Aranın ardından mahkeme heyeti, Aziz Oruç’un adli kontrol şartı ile tahliyesine karar verdi.

Bir sonraki duruşma 16 Nisan 2021 tarihinde yapılacak.

Patnos L Tipi Cezaevi’nden çıkan Oruç’u ailesi ve meslektaşları cezaevi çıkışında karşıladı. Burada konuşan Oruç, şunları söyledi:

Halen bu duvarların, demir parmaklıkların ardında suçsuz yere yatan binlerce tutuklu var. Bugün ben çıktım çocuklarıma kavuştum ama içeride kalan bir sürü arkadaşım var diye de üzgünüm.

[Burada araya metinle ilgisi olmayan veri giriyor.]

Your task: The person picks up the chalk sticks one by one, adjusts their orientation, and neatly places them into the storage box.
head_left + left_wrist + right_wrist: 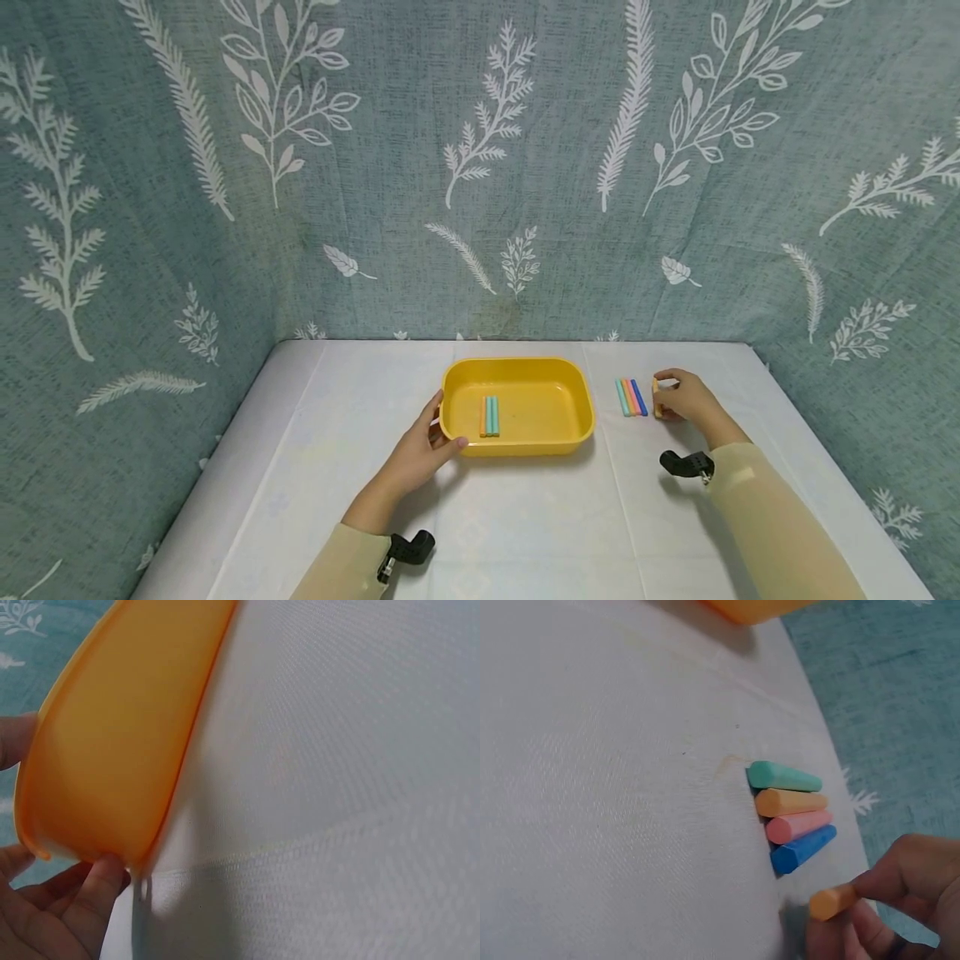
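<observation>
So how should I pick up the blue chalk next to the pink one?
Probably pinch the blue chalk at its ends, coming from above. It lies flat on the table pressed against the pink chalk, so only its outer long side is free.

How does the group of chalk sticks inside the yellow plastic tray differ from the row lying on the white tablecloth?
The chalk sticks in the yellow plastic tray number three: one orange, two teal. The row on the white tablecloth numbers four: teal, orange, pink, blue. The tray group lies beside the left hand, the tablecloth row beside the right hand. Both lie flat, side by side.
</observation>
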`<state>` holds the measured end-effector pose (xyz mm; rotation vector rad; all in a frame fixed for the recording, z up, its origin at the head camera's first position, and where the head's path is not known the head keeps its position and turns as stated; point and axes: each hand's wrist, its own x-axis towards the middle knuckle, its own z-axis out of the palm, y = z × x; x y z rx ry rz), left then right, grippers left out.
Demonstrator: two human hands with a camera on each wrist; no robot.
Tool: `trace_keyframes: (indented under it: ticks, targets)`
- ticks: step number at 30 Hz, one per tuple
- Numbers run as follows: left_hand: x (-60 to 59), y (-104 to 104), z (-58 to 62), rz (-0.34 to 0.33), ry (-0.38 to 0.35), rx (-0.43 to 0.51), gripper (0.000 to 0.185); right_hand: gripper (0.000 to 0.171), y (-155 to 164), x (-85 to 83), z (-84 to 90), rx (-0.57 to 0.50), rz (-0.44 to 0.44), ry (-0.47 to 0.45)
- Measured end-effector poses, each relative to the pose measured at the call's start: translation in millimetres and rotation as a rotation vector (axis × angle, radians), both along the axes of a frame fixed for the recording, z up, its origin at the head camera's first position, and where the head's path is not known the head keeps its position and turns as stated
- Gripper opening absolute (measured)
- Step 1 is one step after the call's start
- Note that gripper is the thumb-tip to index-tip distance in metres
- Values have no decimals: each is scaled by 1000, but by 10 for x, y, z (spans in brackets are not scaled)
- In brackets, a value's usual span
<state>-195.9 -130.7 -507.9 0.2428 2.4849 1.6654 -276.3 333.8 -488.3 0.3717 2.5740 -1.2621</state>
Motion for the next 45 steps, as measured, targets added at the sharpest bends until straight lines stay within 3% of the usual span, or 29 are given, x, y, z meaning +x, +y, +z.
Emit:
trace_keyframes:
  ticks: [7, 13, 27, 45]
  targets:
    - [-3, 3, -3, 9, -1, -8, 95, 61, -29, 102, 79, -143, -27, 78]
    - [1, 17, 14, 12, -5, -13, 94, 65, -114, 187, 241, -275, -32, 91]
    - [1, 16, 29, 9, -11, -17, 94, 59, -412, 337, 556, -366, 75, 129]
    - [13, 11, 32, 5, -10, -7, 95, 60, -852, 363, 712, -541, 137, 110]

Cezaevlerinde halen gazeteciler, akademisyenler, hukukçular bir partinin Eş Genel Başkanları, milletvekilleri, belediye başkanları var bunları görmezden gelemeyiz. Bir gazeteci olarak bunları görmemezlik vicdan yoksunluğu olur. Bunun için bugün dışarı çıktım ama şunun da sözünü vereyim; aylarca dışarıda benim için kampanya yürüten, dayanışma içinde olan gazeteciler ya da her kimse onlar benim sesim oldu. Sesimi dışarı duyurmaya çalıştılar. Bugün ben de dışarıdayım içeride kalan bütün gazetecilerin, hukuksuz adaletsiz bir şekilde tutuklananların sesi olacağım.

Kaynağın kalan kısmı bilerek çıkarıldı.